- **Exercise**: Retype, exactly as they appear below, the lines between the line holding "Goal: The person" and the line holding "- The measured", both ends included.
= = = = = = =
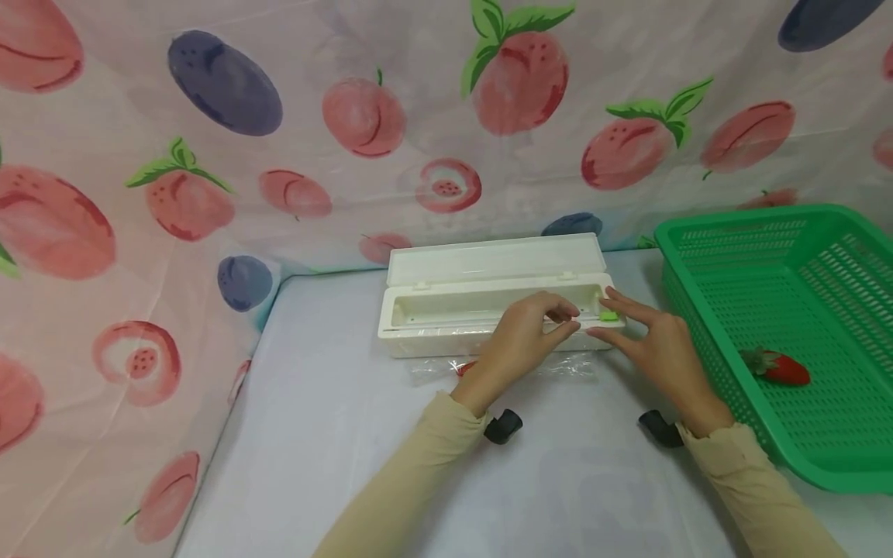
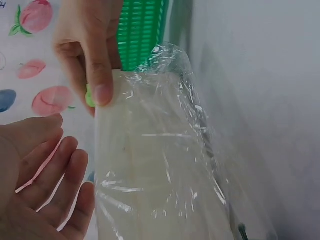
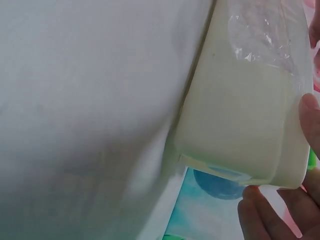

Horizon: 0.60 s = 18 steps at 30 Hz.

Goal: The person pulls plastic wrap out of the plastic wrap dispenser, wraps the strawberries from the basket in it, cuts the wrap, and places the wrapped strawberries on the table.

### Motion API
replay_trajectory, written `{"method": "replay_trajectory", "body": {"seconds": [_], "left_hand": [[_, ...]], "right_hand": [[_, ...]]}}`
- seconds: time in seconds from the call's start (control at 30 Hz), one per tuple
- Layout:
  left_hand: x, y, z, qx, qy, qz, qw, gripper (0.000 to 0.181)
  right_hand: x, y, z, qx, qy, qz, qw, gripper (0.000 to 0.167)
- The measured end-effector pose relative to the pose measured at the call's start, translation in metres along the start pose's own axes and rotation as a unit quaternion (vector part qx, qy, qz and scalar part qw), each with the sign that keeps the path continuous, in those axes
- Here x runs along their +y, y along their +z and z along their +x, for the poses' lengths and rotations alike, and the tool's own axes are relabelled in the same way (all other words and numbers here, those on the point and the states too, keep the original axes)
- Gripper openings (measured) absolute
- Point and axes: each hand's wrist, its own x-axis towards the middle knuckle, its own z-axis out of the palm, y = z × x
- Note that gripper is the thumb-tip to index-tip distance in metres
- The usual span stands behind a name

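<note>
A long white cling film dispenser (image 1: pixel 432 345) lies on the table with its lid (image 1: pixel 495 260) raised at the back. Clear film (image 2: pixel 165 135) hangs down over its front and spreads on the tabletop. Near the right end of the rail is a green slide cutter (image 1: pixel 609 316). My right hand (image 1: pixel 659 349) grips that end of the box, thumb (image 2: pixel 103 92) on the front and fingers round the far side by the cutter. My left hand (image 1: pixel 526 329) hovers at the front edge, fingers loosely bent and nothing visible in them. Partly hidden under my left wrist is something red (image 1: pixel 466 369).
A green plastic basket (image 1: pixel 698 333) stands close by my right forearm, with a red strawberry (image 1: pixel 784 369) inside. Behind the dispenser rises a fruit-printed cloth (image 1: pixel 391 46). The table has a white cover (image 1: pixel 314 434).
</note>
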Motion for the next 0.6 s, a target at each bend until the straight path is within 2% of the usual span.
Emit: {"method": "replay_trajectory", "body": {"seconds": [0.2, 0.5, 0.6], "left_hand": [[0.007, 0.013, 0.017, -0.013, 0.007, 0.072, 0.9973, 0.026], [0.018, 0.027, 0.032, -0.027, 0.021, 0.124, 0.9917, 0.029], [0.019, 0.031, 0.035, -0.022, 0.031, 0.139, 0.9896, 0.028]], "right_hand": [[0.003, 0.000, 0.001, -0.006, 0.009, 0.021, 0.9997, 0.055], [0.007, 0.000, 0.000, 0.011, -0.008, 0.028, 0.9995, 0.051], [0.008, 0.000, 0.000, 0.017, -0.014, 0.027, 0.9994, 0.053]]}}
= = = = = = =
- **Task response**:
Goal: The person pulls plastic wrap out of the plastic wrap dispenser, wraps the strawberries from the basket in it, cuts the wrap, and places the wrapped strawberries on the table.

### Motion API
replay_trajectory, written `{"method": "replay_trajectory", "body": {"seconds": [_], "left_hand": [[_, ...]], "right_hand": [[_, ...]]}}`
- seconds: time in seconds from the call's start (control at 30 Hz), one per tuple
- Layout:
  left_hand: x, y, z, qx, qy, qz, qw, gripper (0.000 to 0.181)
  right_hand: x, y, z, qx, qy, qz, qw, gripper (0.000 to 0.167)
- The measured end-effector pose relative to the pose measured at the call's start, translation in metres along the start pose's own axes and rotation as a unit quaternion (vector part qx, qy, qz and scalar part qw), each with the sign that keeps the path continuous, in those axes

That was the complete answer.